Task description
Could you set down the full listing, unchanged?

Recorded information
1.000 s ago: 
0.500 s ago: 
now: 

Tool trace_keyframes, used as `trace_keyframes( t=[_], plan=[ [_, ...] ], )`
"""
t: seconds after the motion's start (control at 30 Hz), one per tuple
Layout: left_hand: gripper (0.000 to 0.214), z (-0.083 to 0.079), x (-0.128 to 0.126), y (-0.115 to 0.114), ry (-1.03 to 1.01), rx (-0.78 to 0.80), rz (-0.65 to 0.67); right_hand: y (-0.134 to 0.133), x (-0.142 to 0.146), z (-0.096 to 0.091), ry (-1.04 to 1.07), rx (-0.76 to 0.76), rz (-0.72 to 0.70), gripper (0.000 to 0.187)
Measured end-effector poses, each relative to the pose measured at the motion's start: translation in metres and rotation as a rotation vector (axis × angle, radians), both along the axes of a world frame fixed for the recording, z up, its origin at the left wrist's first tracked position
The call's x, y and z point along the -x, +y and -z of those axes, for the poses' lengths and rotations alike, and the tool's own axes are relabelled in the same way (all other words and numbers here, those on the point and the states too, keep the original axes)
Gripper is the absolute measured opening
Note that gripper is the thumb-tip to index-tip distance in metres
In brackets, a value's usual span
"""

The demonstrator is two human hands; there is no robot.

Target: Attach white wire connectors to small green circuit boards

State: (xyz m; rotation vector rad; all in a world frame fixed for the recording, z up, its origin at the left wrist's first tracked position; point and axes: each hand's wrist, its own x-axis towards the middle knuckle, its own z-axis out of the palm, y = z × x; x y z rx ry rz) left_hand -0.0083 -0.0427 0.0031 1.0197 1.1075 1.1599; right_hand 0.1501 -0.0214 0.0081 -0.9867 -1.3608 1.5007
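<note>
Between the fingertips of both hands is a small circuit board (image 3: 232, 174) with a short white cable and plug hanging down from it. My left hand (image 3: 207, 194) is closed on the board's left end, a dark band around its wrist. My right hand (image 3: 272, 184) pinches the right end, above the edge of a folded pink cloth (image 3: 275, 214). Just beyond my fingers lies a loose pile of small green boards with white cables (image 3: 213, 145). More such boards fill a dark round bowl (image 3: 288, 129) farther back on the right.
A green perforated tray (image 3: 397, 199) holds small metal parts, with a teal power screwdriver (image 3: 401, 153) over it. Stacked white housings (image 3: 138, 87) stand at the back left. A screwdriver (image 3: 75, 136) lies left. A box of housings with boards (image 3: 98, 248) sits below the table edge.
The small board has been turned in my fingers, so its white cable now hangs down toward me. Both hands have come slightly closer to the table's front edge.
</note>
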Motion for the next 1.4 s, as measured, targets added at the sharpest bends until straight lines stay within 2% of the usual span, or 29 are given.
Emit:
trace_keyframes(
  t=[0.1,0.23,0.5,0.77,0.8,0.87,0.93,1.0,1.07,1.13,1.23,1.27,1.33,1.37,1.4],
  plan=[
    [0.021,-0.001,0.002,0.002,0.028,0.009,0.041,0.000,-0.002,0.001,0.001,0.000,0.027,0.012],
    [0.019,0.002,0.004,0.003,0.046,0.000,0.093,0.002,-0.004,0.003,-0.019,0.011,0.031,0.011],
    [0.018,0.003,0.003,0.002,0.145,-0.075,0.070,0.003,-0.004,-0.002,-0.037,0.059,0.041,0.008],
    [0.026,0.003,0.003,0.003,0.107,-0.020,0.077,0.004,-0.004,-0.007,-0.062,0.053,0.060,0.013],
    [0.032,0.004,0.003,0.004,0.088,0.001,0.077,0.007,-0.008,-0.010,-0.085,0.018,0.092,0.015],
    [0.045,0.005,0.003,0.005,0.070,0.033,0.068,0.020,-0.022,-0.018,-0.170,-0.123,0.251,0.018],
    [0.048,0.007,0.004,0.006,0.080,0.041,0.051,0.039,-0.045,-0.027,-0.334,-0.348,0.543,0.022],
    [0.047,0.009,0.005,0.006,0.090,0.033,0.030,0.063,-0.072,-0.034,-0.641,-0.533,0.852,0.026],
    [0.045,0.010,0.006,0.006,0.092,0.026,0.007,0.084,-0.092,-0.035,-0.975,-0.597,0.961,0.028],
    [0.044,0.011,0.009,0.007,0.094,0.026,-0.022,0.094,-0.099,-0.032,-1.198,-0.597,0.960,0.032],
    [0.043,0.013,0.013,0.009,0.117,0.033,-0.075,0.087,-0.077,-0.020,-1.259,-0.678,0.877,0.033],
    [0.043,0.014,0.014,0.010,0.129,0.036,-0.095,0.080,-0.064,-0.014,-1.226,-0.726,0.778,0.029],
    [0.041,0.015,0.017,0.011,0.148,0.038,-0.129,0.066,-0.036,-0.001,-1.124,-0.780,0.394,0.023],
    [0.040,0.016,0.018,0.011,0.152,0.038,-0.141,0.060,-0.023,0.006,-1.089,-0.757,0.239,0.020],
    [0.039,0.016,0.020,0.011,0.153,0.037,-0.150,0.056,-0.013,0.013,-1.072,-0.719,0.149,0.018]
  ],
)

Response to the exercise
1.000 s ago: 
0.500 s ago: 
now: 

Tool trace_keyframes, used as `trace_keyframes( t=[_], plan=[ [_, ...] ], )`
"""
t: seconds after the motion's start (control at 30 Hz), one per tuple
Layout: left_hand: gripper (0.000 to 0.214), z (-0.083 to 0.079), x (-0.128 to 0.126), y (-0.115 to 0.114), ry (-1.03 to 1.01), rx (-0.78 to 0.80), rz (-0.65 to 0.67); right_hand: y (-0.134 to 0.133), x (-0.142 to 0.146), z (-0.096 to 0.091), ry (-1.04 to 1.07), rx (-0.76 to 0.76), rz (-0.72 to 0.70), gripper (0.000 to 0.187)
Measured end-effector poses, each relative to the pose measured at the motion's start: translation in metres and rotation as a rotation vector (axis × angle, radians), both along the axes of a world frame fixed for the recording, z up, its origin at the left wrist's first tracked position
The call's x, y and z point along the -x, +y and -z of those axes, for the poses' lengths and rotations alike, and the tool's own axes are relabelled in the same way (all other words and numbers here, those on the point and the states too, keep the original axes)
Gripper is the absolute measured opening
Note that gripper is the thumb-tip to index-tip distance in metres
In brackets, a value's usual span
"""

The demonstrator is two human hands; there is no robot.

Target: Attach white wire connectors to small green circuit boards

State: (xyz m; rotation vector rad; all in a world frame fixed for the recording, z up, its origin at the left wrist's first tracked position; point and axes: each hand's wrist, its own x-axis towards the middle knuckle, its own z-axis out of the palm, y = z × x; x y z rx ry rz) left_hand -0.0083 -0.0427 0.0031 1.0197 1.1075 1.1599; right_hand 0.1501 -0.0214 0.0081 -0.9867 -1.3608 1.5007
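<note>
Between the fingertips of both hands is a small circuit board (image 3: 232, 174) with a short white cable and plug hanging down from it. My left hand (image 3: 207, 194) is closed on the board's left end, a dark band around its wrist. My right hand (image 3: 272, 184) pinches the right end, above the edge of a folded pink cloth (image 3: 275, 214). Just beyond my fingers lies a loose pile of small green boards with white cables (image 3: 213, 145). More such boards fill a dark round bowl (image 3: 288, 129) farther back on the right.
A green perforated tray (image 3: 397, 199) holds small metal parts, with a teal power screwdriver (image 3: 401, 153) over it. Stacked white housings (image 3: 138, 87) stand at the back left. A screwdriver (image 3: 75, 136) lies left. A box of housings with boards (image 3: 98, 248) sits below the table edge.
The small board has been turned in my fingers, so its white cable now hangs down toward me. Both hands have come slightly closer to the table's front edge.
</note>
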Motion for the next 1.4 s, as measured, targets added at the sharpest bends until straight lines stay within 2% of the usual span, or 29 are given.
Emit:
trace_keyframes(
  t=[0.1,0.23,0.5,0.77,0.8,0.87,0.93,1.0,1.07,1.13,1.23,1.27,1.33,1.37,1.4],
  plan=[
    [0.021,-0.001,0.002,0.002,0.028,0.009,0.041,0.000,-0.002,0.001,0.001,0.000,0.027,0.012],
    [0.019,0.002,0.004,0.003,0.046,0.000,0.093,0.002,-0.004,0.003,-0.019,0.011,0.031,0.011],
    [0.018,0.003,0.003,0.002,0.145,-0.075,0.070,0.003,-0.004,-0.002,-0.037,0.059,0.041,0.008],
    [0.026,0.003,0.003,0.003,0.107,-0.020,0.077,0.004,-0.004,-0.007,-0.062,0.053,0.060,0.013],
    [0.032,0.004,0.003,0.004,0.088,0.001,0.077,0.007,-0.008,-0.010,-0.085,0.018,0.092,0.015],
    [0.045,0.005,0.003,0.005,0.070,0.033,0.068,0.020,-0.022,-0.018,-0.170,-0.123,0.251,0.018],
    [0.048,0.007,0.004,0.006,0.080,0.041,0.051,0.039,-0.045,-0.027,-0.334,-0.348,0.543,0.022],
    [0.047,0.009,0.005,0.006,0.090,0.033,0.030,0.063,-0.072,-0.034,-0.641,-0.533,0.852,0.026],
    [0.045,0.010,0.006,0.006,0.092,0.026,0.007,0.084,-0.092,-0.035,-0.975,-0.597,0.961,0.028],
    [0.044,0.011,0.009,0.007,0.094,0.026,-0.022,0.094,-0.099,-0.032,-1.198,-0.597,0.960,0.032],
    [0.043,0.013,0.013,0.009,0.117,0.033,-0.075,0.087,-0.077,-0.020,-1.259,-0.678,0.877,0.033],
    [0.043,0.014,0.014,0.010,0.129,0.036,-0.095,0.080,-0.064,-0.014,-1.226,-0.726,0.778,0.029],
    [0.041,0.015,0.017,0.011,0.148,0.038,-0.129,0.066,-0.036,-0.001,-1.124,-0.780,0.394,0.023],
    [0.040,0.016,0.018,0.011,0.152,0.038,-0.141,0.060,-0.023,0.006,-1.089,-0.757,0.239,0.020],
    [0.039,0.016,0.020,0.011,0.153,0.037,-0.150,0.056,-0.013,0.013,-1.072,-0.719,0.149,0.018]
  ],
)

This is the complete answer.